:: Problem requirements ::
Within the records, which lines hold the string "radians"? Report each one by copying it.

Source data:
—————

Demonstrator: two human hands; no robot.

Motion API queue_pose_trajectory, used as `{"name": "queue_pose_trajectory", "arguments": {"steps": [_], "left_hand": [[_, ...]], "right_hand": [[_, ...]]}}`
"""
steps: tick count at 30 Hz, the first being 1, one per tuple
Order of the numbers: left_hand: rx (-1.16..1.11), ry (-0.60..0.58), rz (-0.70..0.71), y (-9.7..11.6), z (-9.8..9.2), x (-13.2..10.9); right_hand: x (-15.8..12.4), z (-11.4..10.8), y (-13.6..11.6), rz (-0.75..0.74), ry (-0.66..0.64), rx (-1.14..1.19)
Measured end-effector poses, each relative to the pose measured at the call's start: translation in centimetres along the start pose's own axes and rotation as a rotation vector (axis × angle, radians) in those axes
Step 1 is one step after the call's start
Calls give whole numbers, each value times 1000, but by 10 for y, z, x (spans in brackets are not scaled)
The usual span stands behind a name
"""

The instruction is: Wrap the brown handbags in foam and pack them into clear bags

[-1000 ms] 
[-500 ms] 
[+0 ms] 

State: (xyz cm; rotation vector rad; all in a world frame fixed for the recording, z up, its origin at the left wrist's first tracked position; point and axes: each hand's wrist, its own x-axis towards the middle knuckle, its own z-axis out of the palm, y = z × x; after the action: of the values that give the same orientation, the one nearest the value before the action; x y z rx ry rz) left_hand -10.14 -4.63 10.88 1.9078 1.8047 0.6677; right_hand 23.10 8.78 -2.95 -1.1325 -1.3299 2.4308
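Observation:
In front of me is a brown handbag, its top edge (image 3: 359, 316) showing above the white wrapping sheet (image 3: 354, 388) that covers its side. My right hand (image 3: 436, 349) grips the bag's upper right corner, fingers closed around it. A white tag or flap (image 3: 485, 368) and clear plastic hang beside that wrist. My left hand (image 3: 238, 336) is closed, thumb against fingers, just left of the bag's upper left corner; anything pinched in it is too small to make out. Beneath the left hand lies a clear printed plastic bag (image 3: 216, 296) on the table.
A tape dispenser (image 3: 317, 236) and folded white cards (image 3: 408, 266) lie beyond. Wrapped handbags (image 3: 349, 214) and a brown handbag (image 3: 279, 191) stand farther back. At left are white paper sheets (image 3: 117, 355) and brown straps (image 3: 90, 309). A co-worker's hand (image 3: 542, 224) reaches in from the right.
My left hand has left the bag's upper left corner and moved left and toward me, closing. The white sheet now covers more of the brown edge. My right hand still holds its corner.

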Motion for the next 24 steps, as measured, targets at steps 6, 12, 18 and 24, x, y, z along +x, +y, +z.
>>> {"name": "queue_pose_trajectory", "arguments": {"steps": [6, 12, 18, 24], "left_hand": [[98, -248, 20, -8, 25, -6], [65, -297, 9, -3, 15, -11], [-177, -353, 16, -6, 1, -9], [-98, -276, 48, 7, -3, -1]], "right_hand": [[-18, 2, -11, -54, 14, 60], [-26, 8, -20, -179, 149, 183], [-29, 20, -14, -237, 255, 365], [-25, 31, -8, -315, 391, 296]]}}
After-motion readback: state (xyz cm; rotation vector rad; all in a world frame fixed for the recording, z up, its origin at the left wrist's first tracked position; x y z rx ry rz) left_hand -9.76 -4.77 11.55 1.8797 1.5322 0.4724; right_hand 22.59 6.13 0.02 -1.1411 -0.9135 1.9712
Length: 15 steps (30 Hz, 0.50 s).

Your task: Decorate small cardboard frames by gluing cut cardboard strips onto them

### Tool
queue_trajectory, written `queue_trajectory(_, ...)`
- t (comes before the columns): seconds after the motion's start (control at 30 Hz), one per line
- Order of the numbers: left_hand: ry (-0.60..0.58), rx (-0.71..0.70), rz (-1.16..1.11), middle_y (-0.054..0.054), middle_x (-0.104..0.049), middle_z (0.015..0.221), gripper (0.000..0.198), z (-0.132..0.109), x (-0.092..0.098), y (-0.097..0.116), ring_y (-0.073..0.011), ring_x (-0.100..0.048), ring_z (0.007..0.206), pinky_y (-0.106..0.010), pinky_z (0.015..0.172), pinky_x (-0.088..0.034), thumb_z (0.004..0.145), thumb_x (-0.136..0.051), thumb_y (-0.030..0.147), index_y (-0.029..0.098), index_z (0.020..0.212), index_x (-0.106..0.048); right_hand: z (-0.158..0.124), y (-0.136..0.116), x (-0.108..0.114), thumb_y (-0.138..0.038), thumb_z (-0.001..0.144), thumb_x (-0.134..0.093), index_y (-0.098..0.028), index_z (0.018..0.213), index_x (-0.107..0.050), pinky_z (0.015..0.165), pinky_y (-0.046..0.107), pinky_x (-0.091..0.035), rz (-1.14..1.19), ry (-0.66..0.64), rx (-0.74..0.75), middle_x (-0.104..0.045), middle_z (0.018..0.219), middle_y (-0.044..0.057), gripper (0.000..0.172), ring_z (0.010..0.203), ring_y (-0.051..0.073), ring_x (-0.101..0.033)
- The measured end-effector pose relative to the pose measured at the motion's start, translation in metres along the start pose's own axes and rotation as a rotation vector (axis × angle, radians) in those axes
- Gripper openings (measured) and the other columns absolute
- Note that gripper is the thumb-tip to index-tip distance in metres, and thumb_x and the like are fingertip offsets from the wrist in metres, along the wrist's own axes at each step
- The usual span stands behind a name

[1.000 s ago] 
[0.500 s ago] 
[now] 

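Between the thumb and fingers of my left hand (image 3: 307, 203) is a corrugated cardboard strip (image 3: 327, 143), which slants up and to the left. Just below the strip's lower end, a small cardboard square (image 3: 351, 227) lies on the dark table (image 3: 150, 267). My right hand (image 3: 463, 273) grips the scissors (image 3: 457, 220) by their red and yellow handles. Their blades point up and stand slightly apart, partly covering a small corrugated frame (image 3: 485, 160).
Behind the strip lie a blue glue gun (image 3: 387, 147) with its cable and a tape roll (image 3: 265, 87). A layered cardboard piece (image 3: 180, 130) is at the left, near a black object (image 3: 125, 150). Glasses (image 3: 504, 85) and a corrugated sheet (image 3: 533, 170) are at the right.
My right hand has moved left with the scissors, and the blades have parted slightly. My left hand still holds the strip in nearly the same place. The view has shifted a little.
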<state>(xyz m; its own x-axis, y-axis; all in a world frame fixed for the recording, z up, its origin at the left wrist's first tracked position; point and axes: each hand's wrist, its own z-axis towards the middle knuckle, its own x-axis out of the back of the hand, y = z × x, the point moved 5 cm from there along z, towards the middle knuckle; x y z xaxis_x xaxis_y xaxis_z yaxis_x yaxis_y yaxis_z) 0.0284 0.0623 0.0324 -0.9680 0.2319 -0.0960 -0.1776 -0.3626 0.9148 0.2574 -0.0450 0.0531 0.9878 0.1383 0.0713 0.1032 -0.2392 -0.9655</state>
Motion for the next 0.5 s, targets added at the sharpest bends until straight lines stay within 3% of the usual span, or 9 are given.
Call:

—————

:: Response box ::
Measured end-effector poses, each relative to the pose measured at the call's start: translation in centimetres along the start pose's own axes and rotation as a rotation vector (axis × angle, radians) in those axes
- The measured end-effector pose relative to the pose measured at the motion's start, translation in metres along the start pose's own axes and rotation as a rotation vector (axis × angle, radians) in those axes

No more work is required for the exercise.